А когда, наконец, доберешься до дома, надо еще и дверь отыскать, и нашарить дверную скобу. А она иной раз как иголка в стогу. Шаришь, шаришь, а отец по другую сторону стоит и не открывает.

– Откройте, отец, это я, Шимек.

– Сам открывай, пьянь.

– Да я скобу не могу найти.

– Слышь, мать, он скобу найти не может.

– Открой ему, Юзек, открой, это сын твой.

– Черт, а не сын. Не слышишь, как когтями по двери скребет? Я черта не пущу в хату, покуда она моя. Скребись, скребись, анчихрист, чтоб тебе лапы изодрать.

– Открой, Юзек, – упрашивала мать.

– Встань и сама открой.

– Я б открыла, да не могу встать. Открой, Юзек. Сын, хоть и блудный, всегда сын.

– Были у меня сыновья, да в мир ушли. Все, что хорошее, или помрет, или мир отымет, а плохое остается.

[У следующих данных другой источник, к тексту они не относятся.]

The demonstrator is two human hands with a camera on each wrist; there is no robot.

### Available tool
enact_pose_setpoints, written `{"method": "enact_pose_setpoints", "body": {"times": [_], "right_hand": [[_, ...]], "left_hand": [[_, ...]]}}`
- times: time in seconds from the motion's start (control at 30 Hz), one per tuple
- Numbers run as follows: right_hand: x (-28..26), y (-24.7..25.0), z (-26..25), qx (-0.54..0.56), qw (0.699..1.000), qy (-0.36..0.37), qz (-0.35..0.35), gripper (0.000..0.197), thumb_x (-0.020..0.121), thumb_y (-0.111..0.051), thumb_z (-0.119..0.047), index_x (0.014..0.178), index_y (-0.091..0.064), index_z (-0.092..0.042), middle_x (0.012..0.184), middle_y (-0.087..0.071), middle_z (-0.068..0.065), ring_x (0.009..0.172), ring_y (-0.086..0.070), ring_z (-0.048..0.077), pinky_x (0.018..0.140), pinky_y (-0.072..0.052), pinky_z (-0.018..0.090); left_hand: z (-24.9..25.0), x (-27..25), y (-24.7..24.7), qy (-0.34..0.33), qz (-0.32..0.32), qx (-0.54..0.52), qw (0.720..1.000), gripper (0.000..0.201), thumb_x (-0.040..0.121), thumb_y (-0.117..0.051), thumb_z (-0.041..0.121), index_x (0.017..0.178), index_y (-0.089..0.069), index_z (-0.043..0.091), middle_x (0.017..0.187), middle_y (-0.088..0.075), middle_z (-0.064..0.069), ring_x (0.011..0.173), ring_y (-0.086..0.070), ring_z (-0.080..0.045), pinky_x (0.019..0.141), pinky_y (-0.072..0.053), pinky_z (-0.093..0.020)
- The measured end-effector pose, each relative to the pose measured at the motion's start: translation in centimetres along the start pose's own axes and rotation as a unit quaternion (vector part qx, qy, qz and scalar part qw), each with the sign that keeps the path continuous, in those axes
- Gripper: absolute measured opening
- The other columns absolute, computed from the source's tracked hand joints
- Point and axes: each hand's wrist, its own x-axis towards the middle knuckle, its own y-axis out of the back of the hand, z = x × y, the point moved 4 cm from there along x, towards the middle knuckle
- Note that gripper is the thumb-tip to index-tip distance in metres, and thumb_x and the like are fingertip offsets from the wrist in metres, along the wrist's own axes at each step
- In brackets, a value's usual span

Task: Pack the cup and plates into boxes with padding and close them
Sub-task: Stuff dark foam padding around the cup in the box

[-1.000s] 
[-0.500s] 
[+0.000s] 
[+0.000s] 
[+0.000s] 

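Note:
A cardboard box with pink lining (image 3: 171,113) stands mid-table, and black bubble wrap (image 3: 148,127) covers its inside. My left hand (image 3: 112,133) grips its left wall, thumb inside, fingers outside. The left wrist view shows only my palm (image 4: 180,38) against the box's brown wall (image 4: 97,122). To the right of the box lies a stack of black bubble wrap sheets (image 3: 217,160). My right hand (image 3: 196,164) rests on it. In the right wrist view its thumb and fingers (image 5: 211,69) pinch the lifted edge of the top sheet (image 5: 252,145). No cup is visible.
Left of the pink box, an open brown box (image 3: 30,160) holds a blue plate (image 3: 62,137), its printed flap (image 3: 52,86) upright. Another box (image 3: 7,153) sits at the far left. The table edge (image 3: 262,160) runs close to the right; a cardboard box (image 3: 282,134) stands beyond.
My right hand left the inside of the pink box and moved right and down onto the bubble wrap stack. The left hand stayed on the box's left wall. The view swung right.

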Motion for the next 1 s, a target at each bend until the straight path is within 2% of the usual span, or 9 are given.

Один раз так и не открыл, а когда я кое-как отыскал эту скобу, оказалось, что он изнутри запер дверь на крюк. Я давай молотить кулаками, зная, что он там стоит, наконец в сердцах пнул дверь ногой и крикнул:

– Пусть только мать помрет, я здесь не останусь! И ничем вы меня не удержите! – И пошел, сел на камень перед хатой, а была еще только середина ночи. Едва сел, кто-то ко мне подсаживается.

– Подвинься.

Глянул я: дед Лукаш, тот, что еще перед первой войной удрал в Америку. Луна светила как талер, звезд точно зерен на току, нельзя было его не узнать. Я даже протрезвел немного. Говорят, в таких случаях надо спрашивать: что ты, душа, желаешь? Но что может желать душа из Америки? Это только деревенской душе вечно чего-то нужно. Ты, что ль, дед? – спрашиваю я его. Ну коли так, слава Иисусу Христу. Как тебе там, в этой Америке? Говорили, богатство нажил, а ты, вижу, вернулся. Может, и правда, что, когда человек умирает, душа его возвращается туда, где он родился. Только зачем ты ее аж в Америку потащил? Билет на пароход оплатил, а она обратно. Надо было ее в деревне оставить, когда тебя казаки искали, ничего б они ей не сделали, а люди как-нибудь утешили. И тебя бы после смерти не тянуло обратно в наши края. Неужто так худо было в этой Америке? Не горюй, здесь было б не лучше. Здесь такая же Америка, только по другую сторону света. Везде, где нас нет, Америка, дедушка. Ну ладно, расскажи хоть, как оно на том свете? Ты управляющего убил, значит, лучше других знаешь. Сукин сын он был, но хоть бы и не был – ты поступил правильно. Иной раз тоже кого-нибудь убить хочется, только управляющих больше нет. Другой нынче строй. Ты небось не знаешь, что такое строй? Ну, власть такая. Ты убил управляющего и должен был бежать, а твой внук на государственной службе. Мечтал, наверное, чтоб у тебя в роду завелся такой? Вот он, на одном камне с тобою сидит, Под хмельком малость, но это ты виноват, дедушка. Вам, дедам, какие только глупости не взбредали в голову, а внуки теперь через вас горькую пьют. Вы на том свете, внуки на этом, а все один круг. А круга не распрямишь. Так уж лучше в шинок, чем за тридевять земель, вроде то же самое, а ближе. Иногда только, когда в небе такая, как нынче, луна, сел бы я на цепь и на эту луну повыл. Ой, я б получше был пес, чем наш Струцель. И вора бы учуял, и твою душу, дед. Не пришлось бы тебе горевать, что никто тебя не узнает. Видал ты у себя в Америке такую луну? Только тут, над деревней, и увидишь. Точно кто прорубь в небе прорубил топором. Хоть закидывай сеть и тащи рыбу. Не знаешь, дед, рыбы с неба такие же, как из реки?